* Exercise requirements:
Determine how many lines in the entries below include "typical". The reply should be that number and nothing else.

* The input:
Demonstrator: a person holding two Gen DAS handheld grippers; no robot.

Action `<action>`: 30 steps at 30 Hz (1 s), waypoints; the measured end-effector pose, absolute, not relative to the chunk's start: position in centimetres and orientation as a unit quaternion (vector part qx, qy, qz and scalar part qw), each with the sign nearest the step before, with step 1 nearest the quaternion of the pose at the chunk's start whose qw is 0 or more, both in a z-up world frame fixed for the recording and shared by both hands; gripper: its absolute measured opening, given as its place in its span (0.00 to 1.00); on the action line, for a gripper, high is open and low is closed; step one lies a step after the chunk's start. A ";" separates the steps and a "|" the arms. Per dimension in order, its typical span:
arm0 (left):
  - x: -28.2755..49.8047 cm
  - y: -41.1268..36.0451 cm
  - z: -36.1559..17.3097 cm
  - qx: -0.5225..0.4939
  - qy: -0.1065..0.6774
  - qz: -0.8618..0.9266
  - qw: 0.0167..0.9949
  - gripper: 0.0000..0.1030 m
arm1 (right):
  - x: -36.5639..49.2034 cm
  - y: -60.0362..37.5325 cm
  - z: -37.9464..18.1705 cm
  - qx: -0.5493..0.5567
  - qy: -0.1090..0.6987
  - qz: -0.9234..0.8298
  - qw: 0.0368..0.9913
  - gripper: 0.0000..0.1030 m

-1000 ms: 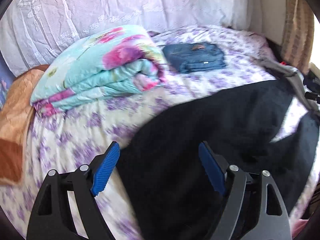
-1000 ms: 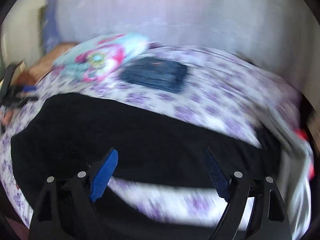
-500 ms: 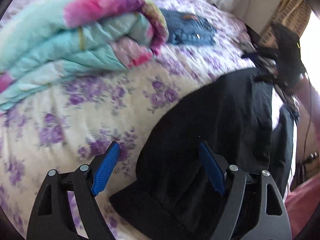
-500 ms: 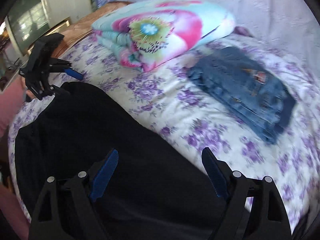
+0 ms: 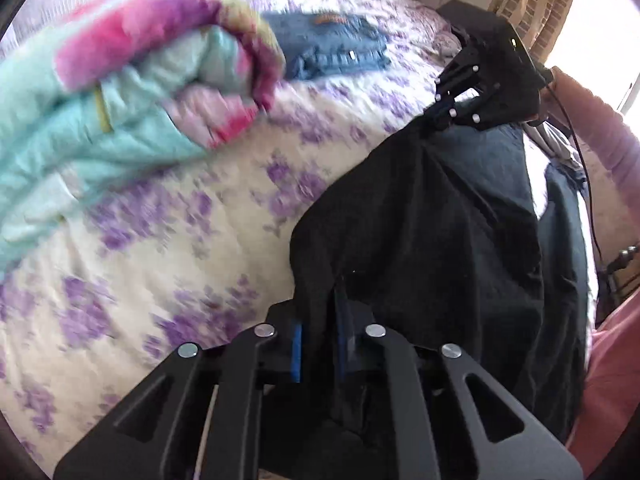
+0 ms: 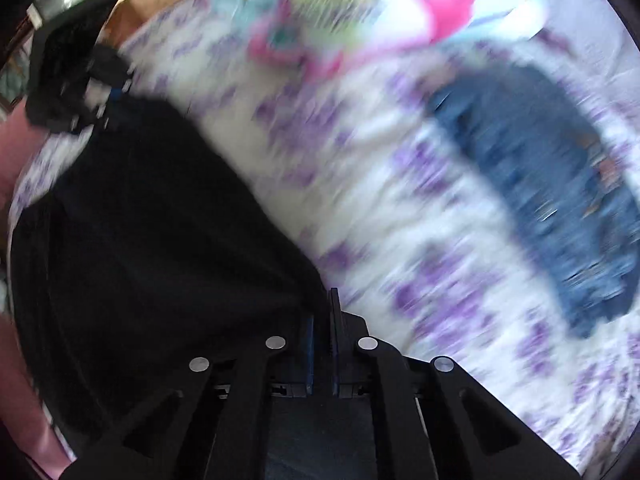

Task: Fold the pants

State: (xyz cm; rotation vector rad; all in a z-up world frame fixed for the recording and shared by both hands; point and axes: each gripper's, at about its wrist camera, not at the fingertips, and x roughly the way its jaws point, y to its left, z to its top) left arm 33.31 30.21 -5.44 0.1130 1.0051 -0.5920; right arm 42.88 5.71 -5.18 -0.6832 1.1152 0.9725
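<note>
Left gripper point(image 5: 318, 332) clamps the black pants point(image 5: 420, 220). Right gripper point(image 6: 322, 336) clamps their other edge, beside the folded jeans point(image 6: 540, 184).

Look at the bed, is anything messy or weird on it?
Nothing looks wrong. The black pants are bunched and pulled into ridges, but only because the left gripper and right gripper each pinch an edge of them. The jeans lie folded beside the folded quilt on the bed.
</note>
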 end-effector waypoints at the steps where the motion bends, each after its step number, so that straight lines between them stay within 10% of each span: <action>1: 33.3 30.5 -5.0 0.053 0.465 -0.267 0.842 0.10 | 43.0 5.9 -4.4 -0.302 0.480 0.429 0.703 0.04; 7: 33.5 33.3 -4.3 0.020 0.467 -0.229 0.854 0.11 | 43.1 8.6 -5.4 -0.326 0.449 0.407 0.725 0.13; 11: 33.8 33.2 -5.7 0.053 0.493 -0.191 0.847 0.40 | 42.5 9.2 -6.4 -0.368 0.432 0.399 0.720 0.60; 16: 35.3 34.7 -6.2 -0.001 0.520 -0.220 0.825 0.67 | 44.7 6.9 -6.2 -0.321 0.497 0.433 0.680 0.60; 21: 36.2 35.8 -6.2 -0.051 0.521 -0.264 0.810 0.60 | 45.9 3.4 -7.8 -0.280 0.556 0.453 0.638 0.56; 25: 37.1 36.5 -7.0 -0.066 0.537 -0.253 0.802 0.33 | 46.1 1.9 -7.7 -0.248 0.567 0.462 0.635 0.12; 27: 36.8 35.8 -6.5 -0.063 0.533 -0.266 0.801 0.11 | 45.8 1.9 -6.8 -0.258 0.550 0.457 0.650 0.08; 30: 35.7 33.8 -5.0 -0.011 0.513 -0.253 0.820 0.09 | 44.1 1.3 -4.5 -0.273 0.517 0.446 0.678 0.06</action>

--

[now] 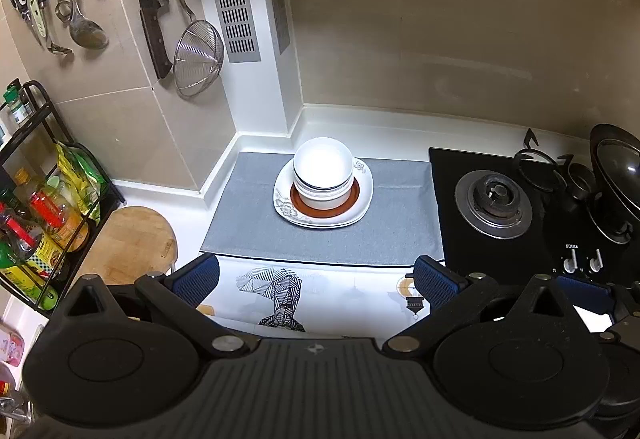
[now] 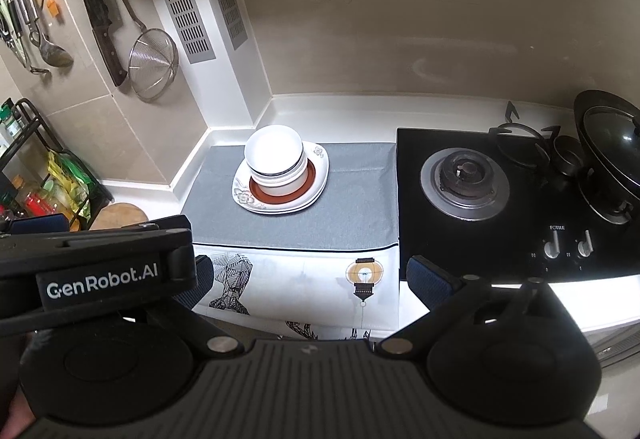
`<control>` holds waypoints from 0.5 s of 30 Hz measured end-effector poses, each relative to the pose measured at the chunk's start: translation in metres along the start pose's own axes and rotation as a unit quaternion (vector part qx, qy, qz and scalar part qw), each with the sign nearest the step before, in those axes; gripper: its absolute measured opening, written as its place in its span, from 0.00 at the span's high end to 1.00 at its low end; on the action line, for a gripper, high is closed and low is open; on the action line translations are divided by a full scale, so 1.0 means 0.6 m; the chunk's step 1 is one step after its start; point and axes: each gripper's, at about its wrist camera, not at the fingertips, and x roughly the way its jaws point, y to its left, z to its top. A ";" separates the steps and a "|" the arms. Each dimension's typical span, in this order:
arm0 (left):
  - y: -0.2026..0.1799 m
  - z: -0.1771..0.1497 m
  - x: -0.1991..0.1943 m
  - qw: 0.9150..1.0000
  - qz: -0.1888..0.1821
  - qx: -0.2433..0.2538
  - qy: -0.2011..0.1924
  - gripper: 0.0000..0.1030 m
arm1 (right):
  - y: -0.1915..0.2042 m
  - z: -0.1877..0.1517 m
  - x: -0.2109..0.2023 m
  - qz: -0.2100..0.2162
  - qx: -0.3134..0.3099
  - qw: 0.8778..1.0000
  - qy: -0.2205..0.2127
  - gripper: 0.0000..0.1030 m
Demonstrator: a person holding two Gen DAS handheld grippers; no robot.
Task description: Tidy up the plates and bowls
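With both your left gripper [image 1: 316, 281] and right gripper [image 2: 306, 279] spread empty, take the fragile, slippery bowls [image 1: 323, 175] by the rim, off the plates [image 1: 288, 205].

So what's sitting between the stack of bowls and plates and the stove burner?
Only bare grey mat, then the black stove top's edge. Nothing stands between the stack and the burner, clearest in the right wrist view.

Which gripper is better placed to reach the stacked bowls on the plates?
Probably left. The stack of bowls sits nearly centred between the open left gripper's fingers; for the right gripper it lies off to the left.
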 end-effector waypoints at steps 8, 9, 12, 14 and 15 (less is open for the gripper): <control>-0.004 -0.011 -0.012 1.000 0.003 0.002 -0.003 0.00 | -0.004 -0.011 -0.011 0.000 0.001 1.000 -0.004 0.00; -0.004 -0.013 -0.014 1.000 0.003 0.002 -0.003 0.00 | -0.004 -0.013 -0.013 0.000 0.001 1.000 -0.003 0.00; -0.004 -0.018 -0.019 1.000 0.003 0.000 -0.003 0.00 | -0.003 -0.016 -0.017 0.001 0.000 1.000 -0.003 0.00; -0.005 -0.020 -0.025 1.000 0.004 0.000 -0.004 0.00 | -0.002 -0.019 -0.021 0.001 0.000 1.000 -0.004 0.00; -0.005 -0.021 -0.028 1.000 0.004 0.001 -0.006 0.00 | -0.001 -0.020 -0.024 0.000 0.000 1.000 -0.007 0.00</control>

* Written response:
2